Description of the task: After locating the line that contains "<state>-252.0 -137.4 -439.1" in the listing below, write out that line and every following line exactly, with no other output.

Input data:
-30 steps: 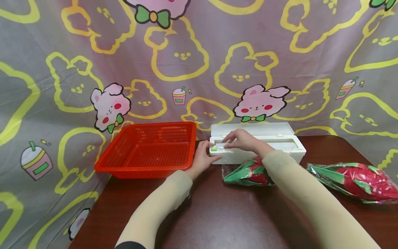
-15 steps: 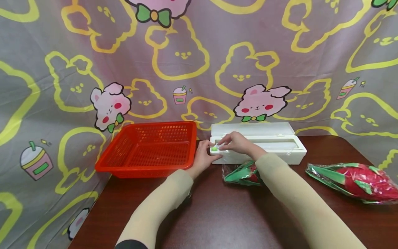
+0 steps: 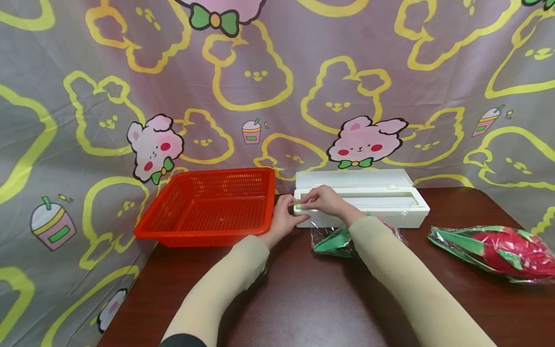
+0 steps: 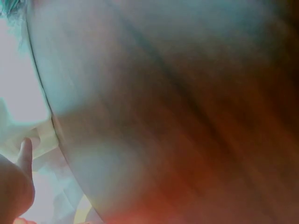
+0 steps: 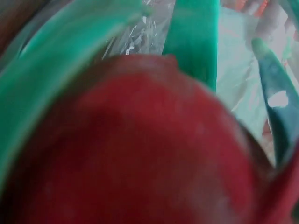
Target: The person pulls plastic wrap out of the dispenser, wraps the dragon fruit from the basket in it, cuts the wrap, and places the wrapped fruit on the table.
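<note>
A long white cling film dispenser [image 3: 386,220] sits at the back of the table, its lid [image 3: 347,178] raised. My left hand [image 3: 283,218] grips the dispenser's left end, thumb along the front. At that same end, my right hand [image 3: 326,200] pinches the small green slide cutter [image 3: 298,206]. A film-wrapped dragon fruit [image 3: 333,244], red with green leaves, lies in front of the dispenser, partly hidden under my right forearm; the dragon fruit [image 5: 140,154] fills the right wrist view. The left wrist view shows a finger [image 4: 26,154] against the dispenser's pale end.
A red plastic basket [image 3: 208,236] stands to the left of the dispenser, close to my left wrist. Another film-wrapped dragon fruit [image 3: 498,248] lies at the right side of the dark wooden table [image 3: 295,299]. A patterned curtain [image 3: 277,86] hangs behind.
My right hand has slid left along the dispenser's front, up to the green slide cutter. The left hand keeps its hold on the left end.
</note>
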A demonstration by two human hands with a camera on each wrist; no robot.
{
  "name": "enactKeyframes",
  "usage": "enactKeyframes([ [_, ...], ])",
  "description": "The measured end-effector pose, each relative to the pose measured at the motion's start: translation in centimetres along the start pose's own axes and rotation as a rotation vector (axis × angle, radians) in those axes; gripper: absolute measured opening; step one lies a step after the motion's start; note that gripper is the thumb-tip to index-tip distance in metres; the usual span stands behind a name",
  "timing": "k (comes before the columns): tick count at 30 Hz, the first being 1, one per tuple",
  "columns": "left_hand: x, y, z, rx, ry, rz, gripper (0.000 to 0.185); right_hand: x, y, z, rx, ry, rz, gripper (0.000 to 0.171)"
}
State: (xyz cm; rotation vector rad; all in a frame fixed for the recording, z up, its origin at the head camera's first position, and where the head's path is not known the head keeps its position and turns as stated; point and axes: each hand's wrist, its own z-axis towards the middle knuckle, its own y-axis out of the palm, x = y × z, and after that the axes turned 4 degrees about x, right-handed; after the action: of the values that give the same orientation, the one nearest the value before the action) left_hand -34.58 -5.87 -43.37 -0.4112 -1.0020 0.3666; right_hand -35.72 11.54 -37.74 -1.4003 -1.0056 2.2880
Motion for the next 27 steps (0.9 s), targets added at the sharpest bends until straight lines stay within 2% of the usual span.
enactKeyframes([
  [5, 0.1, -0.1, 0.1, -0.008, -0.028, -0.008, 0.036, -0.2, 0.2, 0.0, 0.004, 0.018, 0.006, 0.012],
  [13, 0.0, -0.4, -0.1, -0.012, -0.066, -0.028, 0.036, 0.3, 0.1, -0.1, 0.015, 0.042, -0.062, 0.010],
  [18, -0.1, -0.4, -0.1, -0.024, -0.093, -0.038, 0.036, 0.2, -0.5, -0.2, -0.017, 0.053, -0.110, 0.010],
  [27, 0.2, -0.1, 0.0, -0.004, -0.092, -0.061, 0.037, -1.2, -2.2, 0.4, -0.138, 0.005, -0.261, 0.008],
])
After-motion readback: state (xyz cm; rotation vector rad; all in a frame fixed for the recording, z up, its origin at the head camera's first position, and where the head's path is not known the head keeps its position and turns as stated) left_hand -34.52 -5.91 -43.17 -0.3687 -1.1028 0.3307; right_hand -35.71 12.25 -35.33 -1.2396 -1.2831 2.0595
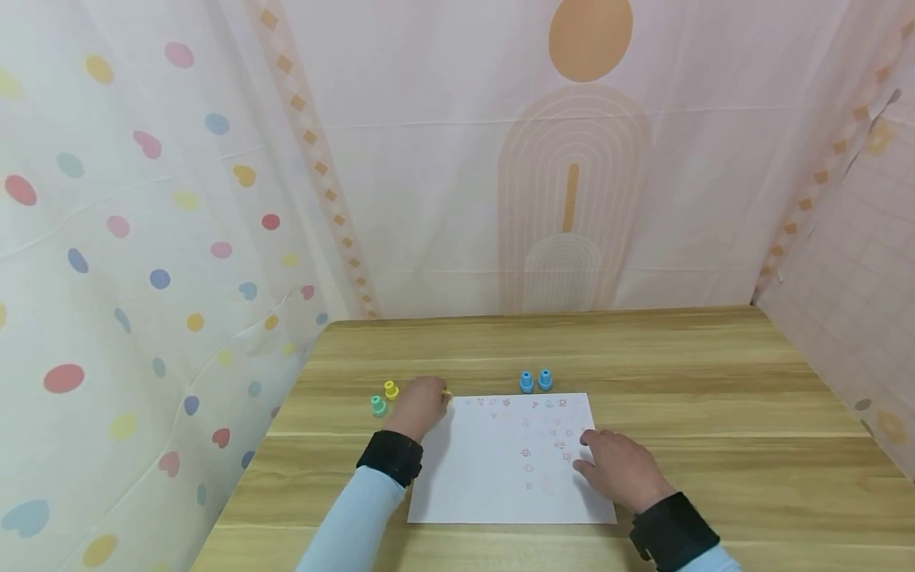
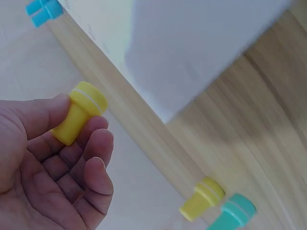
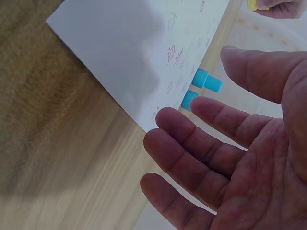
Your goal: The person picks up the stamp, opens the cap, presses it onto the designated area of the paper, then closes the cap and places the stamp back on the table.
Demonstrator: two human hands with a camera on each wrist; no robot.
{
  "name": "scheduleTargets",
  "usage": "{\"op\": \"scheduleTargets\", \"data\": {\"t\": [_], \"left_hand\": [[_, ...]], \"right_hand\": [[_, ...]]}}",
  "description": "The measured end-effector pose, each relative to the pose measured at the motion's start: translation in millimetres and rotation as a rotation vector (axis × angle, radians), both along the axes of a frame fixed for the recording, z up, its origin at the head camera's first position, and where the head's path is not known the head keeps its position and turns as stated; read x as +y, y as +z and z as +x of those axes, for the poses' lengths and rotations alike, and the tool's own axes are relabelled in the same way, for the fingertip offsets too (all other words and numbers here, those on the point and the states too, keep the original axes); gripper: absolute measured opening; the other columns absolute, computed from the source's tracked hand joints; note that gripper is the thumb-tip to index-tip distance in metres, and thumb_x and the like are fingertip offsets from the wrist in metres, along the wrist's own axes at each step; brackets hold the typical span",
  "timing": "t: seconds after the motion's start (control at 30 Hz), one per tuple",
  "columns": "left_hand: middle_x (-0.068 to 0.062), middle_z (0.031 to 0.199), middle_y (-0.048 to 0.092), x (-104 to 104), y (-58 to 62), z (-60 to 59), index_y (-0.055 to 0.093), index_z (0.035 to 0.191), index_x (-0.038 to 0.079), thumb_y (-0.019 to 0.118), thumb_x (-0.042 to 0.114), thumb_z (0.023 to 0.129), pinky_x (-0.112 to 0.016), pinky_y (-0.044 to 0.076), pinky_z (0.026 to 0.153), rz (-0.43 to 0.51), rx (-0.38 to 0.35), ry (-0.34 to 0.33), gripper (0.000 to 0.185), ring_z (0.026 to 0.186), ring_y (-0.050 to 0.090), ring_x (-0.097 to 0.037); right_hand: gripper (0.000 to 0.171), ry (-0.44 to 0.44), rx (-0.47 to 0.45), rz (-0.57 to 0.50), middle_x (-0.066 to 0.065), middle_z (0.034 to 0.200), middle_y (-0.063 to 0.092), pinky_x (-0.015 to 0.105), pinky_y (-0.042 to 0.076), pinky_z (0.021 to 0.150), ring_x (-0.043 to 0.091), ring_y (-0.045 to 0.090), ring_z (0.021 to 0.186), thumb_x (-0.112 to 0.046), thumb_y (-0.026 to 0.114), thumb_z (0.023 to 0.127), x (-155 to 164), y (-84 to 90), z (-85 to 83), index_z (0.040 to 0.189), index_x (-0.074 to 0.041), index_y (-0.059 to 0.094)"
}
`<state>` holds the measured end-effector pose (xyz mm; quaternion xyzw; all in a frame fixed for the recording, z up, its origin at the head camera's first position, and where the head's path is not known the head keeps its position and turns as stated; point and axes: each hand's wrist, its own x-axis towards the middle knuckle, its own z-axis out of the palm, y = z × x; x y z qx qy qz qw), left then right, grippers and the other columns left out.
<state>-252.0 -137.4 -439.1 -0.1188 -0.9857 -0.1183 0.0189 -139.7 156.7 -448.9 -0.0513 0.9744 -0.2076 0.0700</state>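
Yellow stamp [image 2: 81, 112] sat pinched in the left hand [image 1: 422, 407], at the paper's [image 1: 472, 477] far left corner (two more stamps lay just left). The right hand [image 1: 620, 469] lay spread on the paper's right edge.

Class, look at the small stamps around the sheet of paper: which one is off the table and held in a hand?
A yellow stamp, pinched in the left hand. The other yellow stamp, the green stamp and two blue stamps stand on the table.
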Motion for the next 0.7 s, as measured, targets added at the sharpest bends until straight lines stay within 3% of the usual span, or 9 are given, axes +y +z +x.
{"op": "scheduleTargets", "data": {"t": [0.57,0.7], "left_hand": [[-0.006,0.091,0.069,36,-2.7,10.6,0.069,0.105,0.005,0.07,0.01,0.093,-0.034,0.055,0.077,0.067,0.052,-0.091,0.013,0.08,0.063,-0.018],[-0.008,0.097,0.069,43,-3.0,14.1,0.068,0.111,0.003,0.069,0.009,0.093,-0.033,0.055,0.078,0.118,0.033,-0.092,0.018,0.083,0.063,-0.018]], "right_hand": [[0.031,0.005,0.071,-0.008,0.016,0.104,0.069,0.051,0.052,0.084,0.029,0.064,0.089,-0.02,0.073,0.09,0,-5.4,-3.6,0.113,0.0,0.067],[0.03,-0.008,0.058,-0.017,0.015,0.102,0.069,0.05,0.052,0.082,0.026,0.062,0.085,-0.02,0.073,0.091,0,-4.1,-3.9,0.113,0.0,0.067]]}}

Answer section:
<state>-252.0 -137.4 -439.1 -0.1188 -0.9857 -0.1183 0.0189 -139.7 156.7 -448.9 -0.0513 0.9744 -0.2076 0.0700</state>
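Yellow stamp [image 2: 81, 112] sat pinched in the left hand [image 1: 422, 407], at the paper's [image 1: 472, 477] far left corner (two more stamps lay just left). The right hand [image 1: 620, 469] lay spread on the paper's right edge.

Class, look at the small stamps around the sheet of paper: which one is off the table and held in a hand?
A yellow stamp, pinched in the left hand. The other yellow stamp, the green stamp and two blue stamps stand on the table.
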Motion for the next 0.7 s, as measured, targets added at the sharpest bends until straight lines stay within 3% of the usual span, or 9 are given, axes +y +z +x.
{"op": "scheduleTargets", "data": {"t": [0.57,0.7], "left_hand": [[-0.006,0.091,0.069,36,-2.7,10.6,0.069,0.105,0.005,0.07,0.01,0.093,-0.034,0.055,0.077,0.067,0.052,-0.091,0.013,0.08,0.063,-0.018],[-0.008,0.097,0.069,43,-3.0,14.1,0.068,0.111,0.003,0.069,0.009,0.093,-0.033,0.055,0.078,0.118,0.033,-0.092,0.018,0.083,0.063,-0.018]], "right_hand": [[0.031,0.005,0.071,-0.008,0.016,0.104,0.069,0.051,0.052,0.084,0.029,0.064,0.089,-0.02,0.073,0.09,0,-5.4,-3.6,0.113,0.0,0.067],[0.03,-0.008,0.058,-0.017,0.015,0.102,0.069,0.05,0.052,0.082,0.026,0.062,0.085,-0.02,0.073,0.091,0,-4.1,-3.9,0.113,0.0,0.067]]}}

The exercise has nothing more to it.